WORK REQUEST. Among the records below, which lines contain the string "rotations"? Report them.

BEGIN

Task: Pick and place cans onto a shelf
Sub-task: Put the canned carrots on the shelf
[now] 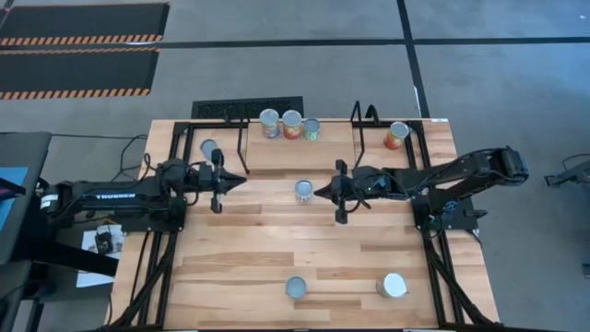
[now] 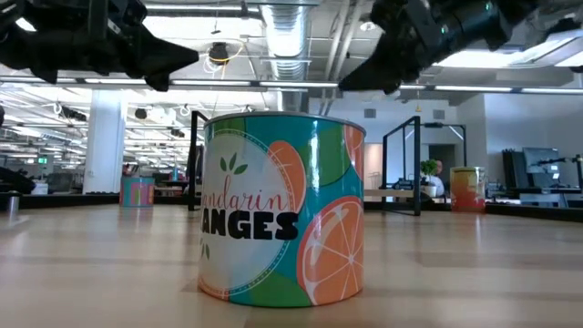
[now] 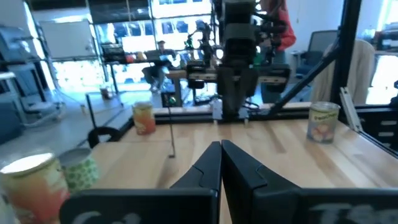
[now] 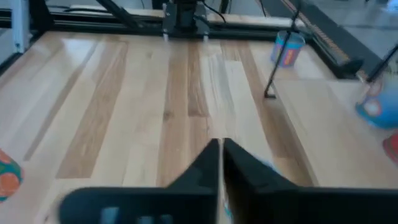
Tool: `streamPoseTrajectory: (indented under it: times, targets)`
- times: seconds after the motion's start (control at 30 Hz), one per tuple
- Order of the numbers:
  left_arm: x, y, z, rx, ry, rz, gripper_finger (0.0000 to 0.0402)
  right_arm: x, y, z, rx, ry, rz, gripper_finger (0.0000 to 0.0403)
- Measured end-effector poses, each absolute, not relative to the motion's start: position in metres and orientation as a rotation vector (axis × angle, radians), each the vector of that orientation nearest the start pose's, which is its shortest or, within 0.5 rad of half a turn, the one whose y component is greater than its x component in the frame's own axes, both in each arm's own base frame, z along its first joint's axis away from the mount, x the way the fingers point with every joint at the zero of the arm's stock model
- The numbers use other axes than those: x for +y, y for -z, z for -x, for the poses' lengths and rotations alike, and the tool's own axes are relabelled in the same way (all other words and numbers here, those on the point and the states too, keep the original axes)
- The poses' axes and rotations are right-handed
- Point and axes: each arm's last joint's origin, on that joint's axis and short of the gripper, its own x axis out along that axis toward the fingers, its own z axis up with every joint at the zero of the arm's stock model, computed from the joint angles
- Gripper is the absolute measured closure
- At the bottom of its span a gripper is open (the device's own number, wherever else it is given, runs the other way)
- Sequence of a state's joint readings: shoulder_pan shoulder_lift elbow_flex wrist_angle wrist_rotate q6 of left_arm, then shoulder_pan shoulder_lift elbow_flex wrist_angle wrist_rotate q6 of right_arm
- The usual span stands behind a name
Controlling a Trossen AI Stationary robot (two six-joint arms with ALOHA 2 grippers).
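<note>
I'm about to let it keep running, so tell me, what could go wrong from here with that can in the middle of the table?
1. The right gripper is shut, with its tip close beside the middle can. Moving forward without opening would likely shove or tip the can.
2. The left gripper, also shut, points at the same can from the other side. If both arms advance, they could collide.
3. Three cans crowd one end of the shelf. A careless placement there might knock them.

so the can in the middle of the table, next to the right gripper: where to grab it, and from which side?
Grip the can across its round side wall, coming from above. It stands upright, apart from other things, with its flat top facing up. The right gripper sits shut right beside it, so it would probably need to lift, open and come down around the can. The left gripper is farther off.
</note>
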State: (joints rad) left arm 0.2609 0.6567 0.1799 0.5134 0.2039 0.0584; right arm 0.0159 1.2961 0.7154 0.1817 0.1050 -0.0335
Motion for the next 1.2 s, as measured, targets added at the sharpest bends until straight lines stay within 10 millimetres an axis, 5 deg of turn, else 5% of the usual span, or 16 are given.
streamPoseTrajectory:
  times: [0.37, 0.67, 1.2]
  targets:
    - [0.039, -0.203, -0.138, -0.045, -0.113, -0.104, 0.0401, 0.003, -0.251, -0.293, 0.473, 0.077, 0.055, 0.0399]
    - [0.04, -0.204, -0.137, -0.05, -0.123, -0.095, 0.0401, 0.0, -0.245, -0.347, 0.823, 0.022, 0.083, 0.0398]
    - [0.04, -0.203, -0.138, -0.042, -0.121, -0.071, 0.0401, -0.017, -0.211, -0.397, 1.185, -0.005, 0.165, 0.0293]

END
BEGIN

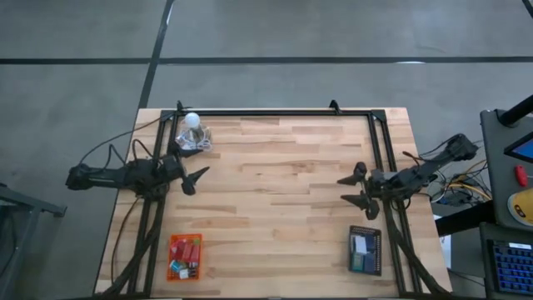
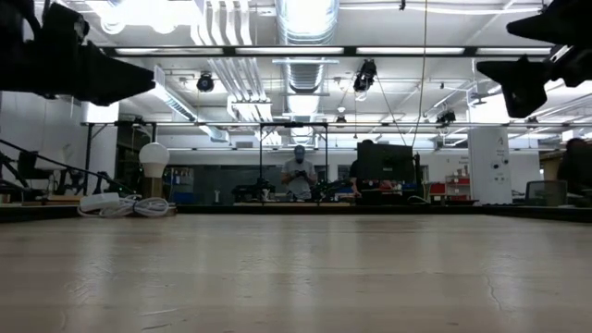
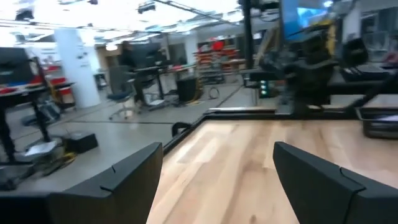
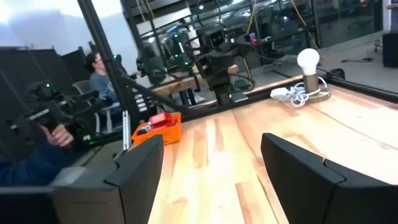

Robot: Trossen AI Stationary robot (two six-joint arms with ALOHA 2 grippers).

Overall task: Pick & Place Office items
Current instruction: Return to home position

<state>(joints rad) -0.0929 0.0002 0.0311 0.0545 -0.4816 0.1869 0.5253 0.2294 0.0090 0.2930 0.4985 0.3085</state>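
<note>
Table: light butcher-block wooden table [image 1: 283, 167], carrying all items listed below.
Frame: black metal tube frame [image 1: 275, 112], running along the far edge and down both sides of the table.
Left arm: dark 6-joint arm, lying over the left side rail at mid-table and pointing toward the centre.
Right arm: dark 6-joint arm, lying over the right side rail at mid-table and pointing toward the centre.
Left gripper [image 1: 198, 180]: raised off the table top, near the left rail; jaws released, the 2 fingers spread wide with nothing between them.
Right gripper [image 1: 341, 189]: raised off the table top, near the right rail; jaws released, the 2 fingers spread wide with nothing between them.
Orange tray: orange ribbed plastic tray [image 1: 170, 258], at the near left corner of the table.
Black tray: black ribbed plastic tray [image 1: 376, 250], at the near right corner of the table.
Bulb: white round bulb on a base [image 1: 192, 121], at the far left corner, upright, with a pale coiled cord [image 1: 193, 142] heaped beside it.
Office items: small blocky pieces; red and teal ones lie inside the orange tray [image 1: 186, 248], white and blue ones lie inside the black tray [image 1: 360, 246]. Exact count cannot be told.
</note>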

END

RESULT FOR THIS EXERCISE.
- The numbers use other axes than those: x for +y, y for -z, z for -x, for the poses' lengths and rotations alike, and the tool's own axes are relabelled in the same way (all other words and numbers here, those on the point and the states too, keep the original axes)
- The poses' axes and rotations are right-handed

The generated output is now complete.